§ **Problem description**: Each line of the listing is to be copied exactly.

§ **Stored data**:
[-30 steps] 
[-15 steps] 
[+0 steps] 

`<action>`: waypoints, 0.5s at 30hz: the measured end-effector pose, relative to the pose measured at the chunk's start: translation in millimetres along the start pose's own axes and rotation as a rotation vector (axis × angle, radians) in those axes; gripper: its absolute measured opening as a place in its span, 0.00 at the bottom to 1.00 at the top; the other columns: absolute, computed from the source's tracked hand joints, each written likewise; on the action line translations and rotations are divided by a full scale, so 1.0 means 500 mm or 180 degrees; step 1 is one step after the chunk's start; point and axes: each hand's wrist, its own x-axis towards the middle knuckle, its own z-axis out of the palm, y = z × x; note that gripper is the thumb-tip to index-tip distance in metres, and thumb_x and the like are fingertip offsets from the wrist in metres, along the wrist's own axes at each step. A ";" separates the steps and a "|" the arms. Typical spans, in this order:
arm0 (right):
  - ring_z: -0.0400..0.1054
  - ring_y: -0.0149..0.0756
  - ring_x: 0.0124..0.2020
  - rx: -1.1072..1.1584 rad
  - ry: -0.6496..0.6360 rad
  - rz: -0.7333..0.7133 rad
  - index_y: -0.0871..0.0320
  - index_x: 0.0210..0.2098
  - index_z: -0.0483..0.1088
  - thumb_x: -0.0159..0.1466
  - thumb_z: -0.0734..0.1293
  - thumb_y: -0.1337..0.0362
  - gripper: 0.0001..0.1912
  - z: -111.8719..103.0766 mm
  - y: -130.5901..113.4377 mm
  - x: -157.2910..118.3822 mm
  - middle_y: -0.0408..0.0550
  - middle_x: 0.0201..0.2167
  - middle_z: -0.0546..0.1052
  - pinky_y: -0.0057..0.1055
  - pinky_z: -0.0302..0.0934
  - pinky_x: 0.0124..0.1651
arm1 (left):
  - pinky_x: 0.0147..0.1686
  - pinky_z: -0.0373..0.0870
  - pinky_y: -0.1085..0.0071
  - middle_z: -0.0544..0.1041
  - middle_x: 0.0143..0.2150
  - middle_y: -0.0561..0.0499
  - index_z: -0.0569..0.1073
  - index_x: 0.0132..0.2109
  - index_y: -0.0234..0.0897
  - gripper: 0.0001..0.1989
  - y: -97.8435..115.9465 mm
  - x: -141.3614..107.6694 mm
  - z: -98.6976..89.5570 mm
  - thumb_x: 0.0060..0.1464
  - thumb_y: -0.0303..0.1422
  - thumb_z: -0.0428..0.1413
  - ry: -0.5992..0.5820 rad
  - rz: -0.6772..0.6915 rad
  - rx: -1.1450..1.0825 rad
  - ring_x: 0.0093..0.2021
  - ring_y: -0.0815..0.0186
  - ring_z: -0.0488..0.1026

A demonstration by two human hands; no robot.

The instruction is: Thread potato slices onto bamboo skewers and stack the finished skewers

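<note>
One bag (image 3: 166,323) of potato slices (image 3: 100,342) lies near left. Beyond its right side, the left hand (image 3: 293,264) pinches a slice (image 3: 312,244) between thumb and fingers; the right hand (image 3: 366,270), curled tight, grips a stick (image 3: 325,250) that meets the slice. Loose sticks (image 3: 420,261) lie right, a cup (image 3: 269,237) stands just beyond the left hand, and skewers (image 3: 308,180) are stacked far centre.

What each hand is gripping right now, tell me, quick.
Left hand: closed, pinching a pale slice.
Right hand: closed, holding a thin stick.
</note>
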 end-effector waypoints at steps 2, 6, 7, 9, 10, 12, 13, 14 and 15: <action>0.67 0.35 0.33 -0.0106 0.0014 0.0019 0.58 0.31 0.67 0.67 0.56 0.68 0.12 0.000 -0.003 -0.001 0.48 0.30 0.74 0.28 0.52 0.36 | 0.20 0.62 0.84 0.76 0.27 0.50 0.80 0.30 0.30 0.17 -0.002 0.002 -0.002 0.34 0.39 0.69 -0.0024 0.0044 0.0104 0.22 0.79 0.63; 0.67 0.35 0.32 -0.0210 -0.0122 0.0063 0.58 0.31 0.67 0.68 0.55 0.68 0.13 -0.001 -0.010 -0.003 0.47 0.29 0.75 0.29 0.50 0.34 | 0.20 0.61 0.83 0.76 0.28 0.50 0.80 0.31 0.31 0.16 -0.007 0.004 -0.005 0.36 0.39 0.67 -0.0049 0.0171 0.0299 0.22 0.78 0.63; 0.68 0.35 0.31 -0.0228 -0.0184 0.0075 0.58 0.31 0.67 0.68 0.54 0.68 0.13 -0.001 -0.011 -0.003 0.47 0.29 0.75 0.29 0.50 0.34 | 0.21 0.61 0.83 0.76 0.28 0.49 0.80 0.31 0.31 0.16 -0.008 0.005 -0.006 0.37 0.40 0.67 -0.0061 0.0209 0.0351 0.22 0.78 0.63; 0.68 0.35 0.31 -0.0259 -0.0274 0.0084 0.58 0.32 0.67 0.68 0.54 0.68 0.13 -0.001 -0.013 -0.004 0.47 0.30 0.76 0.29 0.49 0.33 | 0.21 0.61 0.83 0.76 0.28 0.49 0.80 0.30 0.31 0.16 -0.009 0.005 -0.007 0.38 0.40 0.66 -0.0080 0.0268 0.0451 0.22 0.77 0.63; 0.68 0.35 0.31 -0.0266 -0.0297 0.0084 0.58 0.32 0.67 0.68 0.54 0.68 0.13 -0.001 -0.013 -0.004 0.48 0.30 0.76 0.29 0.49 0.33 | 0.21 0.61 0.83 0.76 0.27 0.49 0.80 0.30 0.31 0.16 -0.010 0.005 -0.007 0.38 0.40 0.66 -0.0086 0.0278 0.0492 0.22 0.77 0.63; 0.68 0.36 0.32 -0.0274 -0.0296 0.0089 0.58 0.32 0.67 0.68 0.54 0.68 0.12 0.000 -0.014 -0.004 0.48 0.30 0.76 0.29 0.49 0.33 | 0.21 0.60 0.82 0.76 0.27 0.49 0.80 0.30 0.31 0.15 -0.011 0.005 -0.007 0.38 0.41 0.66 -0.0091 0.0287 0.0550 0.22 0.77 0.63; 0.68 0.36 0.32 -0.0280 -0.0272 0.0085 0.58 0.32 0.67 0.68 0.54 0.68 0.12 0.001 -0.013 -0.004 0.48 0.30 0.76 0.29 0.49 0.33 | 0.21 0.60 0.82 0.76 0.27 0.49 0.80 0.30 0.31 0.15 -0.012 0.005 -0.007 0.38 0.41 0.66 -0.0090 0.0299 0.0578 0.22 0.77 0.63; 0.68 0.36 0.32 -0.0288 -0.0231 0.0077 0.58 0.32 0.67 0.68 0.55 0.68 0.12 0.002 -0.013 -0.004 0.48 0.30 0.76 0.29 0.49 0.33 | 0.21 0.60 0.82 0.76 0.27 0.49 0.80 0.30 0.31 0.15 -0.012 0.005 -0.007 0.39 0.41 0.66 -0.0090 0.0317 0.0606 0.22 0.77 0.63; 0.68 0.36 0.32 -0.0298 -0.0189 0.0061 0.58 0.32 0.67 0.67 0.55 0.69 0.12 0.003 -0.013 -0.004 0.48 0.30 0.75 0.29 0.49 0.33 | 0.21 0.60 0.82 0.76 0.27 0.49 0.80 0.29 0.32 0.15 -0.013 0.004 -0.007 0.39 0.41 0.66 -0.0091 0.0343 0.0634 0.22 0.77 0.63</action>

§ **Written answer**:
[-30 steps] 
[-15 steps] 
[+0 steps] 

`<action>`: waypoints, 0.5s at 30hz: the measured end-effector pose, relative to the pose measured at the chunk's start: translation in millimetres along the start pose's own axes and rotation as a rotation vector (axis × angle, radians) in those axes; gripper: its absolute measured opening as a place in its span, 0.00 at the bottom to 1.00 at the top; the other columns: absolute, computed from the source's tracked hand joints, each written likewise; on the action line translations and rotations are divided by a full scale, so 1.0 means 500 mm or 180 degrees; step 1 is one step after the chunk's start; point and axes: each hand's wrist, its own x-axis towards the middle knuckle, its own z-axis out of the palm, y = z × x; note that gripper is the thumb-tip to index-tip distance in metres, and thumb_x and the like are fingertip offsets from the wrist in metres, along the wrist's own axes at each step. A ";" separates the steps and a "|" the arms. Typical spans, in this order:
arm0 (right):
  - ring_z: -0.0400..0.1054
  - ring_y: -0.0149..0.0756
  - ring_x: 0.0124..0.2020
  - rx: -1.1072..1.1584 rad
  - ry: -0.6496..0.6360 rad
  - rz: -0.7333..0.7133 rad
  - index_y: -0.0871..0.0320
  - index_x: 0.0210..0.2098
  - index_z: -0.0483..0.1088
  - thumb_x: -0.0159..0.1466
  - thumb_z: -0.0734..0.1293
  - thumb_y: -0.1337..0.0362
  - gripper: 0.0001..0.1912
  - z: -111.8719..103.0766 mm
  - y: -130.5901..113.4377 mm
  - x: -157.2910..118.3822 mm
  - middle_y: -0.0408..0.0550
  - middle_x: 0.0201..0.2167
  - middle_z: -0.0546..0.1052
  - pinky_y: -0.0057..0.1055
  - pinky_z: -0.0302..0.0934
  - pinky_x: 0.0124..0.1651
arm1 (left):
  - pinky_x: 0.0147..0.1686
  - pinky_z: -0.0373..0.0870
  - pinky_y: -0.1085..0.0071
  - middle_z: -0.0544..0.1041
  - middle_x: 0.0143..0.2150
  - middle_y: -0.0561..0.0499
  - index_z: -0.0569..0.1073
  - index_x: 0.0132..0.2109
  - index_y: -0.0234..0.0897
  - gripper: 0.0001..0.1989
  - y: -97.8435..115.9465 mm
  - x: -141.3614..107.6694 mm
  - z: -98.6976..89.5570 mm
  - thumb_x: 0.0060..0.1464
  - thumb_y: -0.0303..0.1422
  - thumb_z: -0.0428..0.1413
  - ry: -0.5992..0.5820 rad
  - rz: -0.6772..0.6915 rad
  - rx: -1.1450..1.0825 rad
  - ring_x: 0.0093..0.2021
  - ring_y: -0.0815..0.0186
  - ring_z: -0.0488..0.1026

A demonstration by two human hands; no robot.

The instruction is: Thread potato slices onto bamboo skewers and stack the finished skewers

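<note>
One bag (image 3: 166,323) of potato slices (image 3: 100,342) lies near left. Beyond its right side, the left hand (image 3: 293,264) pinches a slice (image 3: 312,244) between thumb and fingers; the right hand (image 3: 366,270), curled tight, grips a stick (image 3: 325,250) that meets the slice. Loose sticks (image 3: 420,261) lie right, a cup (image 3: 269,237) stands just beyond the left hand, and skewers (image 3: 308,180) are stacked far centre.

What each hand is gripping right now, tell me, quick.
Left hand: closed, pinching a pale slice.
Right hand: closed, holding a thin stick.
</note>
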 end-effector waypoints at steps 2, 6, 7, 9, 10, 12, 13, 14 and 15: <action>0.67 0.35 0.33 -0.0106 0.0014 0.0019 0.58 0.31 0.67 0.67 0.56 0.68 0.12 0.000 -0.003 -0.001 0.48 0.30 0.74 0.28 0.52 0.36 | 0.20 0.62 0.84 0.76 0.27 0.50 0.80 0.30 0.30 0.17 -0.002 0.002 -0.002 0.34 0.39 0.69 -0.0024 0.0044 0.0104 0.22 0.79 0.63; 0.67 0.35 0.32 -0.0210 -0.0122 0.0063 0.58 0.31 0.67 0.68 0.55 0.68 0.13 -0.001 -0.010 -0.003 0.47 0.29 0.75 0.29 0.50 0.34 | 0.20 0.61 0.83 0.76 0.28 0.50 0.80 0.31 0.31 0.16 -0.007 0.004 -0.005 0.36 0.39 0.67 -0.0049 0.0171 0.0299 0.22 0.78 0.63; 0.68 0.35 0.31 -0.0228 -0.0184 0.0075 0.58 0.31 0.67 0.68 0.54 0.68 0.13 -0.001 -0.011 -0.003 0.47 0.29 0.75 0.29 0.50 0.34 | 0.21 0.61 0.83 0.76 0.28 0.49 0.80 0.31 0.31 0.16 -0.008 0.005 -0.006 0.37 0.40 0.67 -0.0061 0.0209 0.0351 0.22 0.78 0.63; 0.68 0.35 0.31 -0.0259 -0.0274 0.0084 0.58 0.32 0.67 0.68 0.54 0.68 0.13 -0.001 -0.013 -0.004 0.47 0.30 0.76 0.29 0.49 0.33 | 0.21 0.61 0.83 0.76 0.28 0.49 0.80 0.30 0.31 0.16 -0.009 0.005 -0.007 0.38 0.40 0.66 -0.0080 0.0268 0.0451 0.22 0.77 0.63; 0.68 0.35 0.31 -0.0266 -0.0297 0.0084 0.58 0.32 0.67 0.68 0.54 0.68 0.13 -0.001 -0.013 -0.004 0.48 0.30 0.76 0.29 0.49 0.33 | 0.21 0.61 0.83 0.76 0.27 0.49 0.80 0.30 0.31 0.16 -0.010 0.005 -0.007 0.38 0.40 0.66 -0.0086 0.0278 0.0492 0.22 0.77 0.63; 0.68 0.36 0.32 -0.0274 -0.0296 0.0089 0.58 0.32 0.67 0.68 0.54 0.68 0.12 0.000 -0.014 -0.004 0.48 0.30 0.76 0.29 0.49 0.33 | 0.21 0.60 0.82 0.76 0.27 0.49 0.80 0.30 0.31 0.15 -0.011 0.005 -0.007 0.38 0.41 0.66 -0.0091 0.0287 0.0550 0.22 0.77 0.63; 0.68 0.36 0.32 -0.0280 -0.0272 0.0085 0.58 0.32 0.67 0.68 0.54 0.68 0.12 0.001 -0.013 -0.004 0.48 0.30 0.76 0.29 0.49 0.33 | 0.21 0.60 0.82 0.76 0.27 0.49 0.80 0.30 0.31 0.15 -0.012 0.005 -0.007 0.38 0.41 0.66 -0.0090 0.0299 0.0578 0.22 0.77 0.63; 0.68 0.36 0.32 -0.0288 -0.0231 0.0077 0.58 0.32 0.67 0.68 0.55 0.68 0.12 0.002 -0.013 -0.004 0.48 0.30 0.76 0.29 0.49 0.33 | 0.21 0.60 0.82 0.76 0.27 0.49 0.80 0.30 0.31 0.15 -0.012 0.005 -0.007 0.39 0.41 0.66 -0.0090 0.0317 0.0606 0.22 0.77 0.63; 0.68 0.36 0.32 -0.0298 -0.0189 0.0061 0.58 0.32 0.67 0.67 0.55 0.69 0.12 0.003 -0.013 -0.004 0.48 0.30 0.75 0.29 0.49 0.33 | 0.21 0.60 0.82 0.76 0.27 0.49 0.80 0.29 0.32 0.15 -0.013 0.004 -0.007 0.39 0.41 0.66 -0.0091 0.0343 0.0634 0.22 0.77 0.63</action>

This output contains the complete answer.